Merging is another powerful transformation to optimize our tables and information that we might be getting from various sources. Learning how to merge queries in Power BI is relevant as this transformation can simplify our data models.
Getting data from different sources in Power BI isn’t a big issue. It doesn’t really matter where the data comes from since they will just become a query. What really matters is how we structure those tables in our model.
With that said, merging is a great technique to create tables that are totally different to what we ordinarily have since we can combine a lot of tables. In this article you will learn how to merge queries in Power BI effectively.
Merge Queries Option In Power BI
For example, the Channel Details table can be a logical lookup table that we can put inside our data model. But we need to leave it as a staging query because we can still utilize it by physically merging it with our Sales table.
To do that, let’s select the Sales table, then click the Merge Queries option within the Home ribbon.
The table from Channel Details always branches all dimensions based on the channel. So, let’s select and highlight the Channel column.
Then, let’s find and select the Channel Details table here.
This will give us a preview. We’ll see that the Channel Name column breaks out Export, Distributor, and Wholesale, which are the three types of elements within our fact table (Sales table). Let’s select the Channel Name column.
Merge Queries in Power BI Via Join Kind Options
There are different Join Kind options that we can use. I highly recommend exploring the options that you can use. We won’t go through every option because we can simply use the Left Outer option.
However, there are rare occurrences when we might need to use the other Join Kind options. We just need to test them and if we’re not getting the right result, then we need to try the other Join Kind options.
In this example, we’re going to join everything from our Channel column, which is in the Sales table, to the left side of the Channel Name column from the Channel Details table or query.
Select the Left Outer option, and it’ll give us a preview below stating that there’s a total match. After that, click the OK button.
Now, a few things happened in our Sales table. The first thing that we’d notice is that we have an added transformation within our APPLIED STEPS, which indicates that we’ve Merged Queries.
However, it hasn’t given us all of the additional columns from the Channel Details table. In this case, we need to click on the double arrows beside the Channel Details column name.
We’ll then see all the different available options, which are the columns from the Channel Details table. For example, we are merging tables, and there are a lot of columns that we didn’t want to merge. All we have to do is select only the columns that we want to bring in. Let’s first leave them all selected and click the OK button.

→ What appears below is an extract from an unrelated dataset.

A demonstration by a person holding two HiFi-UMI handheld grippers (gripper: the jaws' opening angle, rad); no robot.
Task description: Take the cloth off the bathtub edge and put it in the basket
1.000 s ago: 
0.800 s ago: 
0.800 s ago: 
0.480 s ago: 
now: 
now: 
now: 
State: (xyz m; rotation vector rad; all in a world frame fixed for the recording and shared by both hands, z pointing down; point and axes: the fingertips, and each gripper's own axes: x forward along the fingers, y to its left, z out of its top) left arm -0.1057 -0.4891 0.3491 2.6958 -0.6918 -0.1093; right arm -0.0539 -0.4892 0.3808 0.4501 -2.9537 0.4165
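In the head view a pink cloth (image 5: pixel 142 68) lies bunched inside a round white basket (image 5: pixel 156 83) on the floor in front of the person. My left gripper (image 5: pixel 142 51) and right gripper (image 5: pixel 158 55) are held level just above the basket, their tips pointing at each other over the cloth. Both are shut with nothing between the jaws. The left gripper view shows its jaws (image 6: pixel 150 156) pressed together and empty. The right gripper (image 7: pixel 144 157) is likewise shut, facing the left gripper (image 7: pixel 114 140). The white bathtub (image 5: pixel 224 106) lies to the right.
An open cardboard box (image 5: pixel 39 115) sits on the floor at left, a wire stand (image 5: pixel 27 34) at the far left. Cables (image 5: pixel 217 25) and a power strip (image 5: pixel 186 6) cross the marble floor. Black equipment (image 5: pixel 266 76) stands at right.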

We’ll see that all the columns from that supporting table have now appeared on every single row inside our fact table.
Applying Additional Transformations
Moreover, we can just remove this Channel column here because we already have a similar column that was added using the merging technique that we previously did.
Then, let’s rename the newly-added columns in our table into Channel, Short Code, Alt. Name, Importance, and Prior Code.
These are all different dimensions that we can now use on our models and visualizations. We’re able to easily create this detailed query that’s ultimately going to become a table.
Now, if we check our APPLIED STEPS section, all the things that we’ve done were automatically added. We appended queries, merged, expanded, removed, and renamed columns.
If we check our Advanced Editor, the M code indicates exactly the same thing from our APPLIED STEPS section. Those are the transformations that we’ve previously done.
Ultimately, merging queries is another powerful transformation that optimizes our queries and tables for the data models. It’s important to understand how we’re going to use them and bring them all together as one. This will allow us to create these queries and tables that are fully optimized. We can then use them inside our data model to make our DAX calculations more effective.
Indeed, the merge queries transformation is an indispensable addition to our analytical thinking and model development in Power BI.